*EXERCISE AIM:*
Give back, word for word, the lines in the listing below from the one holding "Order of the" down to the one holding "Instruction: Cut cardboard", both ends included.

*STORED DATA:*

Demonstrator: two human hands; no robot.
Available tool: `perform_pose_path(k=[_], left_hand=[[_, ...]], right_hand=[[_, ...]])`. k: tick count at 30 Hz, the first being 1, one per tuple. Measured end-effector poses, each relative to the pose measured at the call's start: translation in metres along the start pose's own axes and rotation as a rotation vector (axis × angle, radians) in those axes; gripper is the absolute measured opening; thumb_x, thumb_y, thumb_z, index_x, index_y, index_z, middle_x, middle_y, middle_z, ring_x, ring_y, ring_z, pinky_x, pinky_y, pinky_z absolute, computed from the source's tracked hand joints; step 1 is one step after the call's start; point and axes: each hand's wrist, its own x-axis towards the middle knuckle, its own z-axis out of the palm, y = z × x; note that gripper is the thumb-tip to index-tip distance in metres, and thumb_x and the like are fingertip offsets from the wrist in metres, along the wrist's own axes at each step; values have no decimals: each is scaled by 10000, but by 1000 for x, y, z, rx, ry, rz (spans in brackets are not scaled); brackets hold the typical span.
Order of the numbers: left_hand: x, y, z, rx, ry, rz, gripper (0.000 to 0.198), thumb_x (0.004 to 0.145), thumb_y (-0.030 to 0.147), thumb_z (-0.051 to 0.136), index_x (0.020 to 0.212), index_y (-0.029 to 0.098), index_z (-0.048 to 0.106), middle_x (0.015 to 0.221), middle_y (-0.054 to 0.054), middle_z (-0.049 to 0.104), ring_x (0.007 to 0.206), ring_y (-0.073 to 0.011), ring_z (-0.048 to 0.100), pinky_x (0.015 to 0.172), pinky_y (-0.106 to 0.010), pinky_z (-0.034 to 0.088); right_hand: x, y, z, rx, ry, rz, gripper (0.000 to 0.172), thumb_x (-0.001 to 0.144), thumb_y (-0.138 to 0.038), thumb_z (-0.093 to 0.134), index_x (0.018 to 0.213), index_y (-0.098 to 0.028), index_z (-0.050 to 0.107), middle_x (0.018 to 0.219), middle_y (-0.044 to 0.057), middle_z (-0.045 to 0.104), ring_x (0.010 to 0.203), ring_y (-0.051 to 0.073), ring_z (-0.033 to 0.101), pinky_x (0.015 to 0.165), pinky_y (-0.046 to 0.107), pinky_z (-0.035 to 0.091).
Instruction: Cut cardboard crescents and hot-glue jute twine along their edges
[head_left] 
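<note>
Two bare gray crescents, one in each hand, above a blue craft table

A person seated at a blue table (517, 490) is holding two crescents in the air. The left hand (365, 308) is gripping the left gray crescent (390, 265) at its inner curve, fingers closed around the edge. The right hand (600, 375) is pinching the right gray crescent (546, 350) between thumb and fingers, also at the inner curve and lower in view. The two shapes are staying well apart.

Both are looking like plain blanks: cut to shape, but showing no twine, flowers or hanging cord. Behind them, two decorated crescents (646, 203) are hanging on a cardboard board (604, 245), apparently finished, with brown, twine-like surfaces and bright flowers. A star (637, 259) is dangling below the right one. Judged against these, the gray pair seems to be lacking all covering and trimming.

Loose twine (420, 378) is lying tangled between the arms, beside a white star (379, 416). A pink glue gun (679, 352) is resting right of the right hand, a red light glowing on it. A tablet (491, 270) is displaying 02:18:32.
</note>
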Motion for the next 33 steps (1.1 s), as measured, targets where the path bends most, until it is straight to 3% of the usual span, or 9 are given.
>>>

*EXERCISE SOLUTION:*
Order of the numbers: left_hand: x, y, z, rx, ry, rz, gripper (0.000 to 0.198), thumb_x (0.004 to 0.145), thumb_y (-0.030 to 0.147), thumb_z (-0.051 to 0.136), index_x (0.020 to 0.212), index_y (-0.029 to 0.098), index_z (-0.048 to 0.106), middle_x (0.015 to 0.221), middle_y (-0.054 to 0.054), middle_z (-0.049 to 0.104), ring_x (0.007 to 0.206), ring_y (-0.073 to 0.011), ring_z (-0.048 to 0.100), pinky_x (0.015 to 0.172), pinky_y (-0.106 to 0.010), pinky_z (-0.034 to 0.088); right_hand: x, y, z, rx, ry, rz, gripper (0.000 to 0.172), thumb_x (-0.001 to 0.144), thumb_y (-0.138 to 0.038), thumb_z (-0.093 to 0.134), index_x (0.018 to 0.213), index_y (-0.098 to 0.028), index_z (-0.050 to 0.107), middle_x (0.018 to 0.219), middle_y (-0.044 to 0.057), middle_z (-0.045 to 0.104), ring_x (0.010 to 0.203), ring_y (-0.051 to 0.073), ring_z (-0.033 to 0.101), pinky_x (0.015 to 0.165), pinky_y (-0.046 to 0.107), pinky_z (-0.035 to 0.091).
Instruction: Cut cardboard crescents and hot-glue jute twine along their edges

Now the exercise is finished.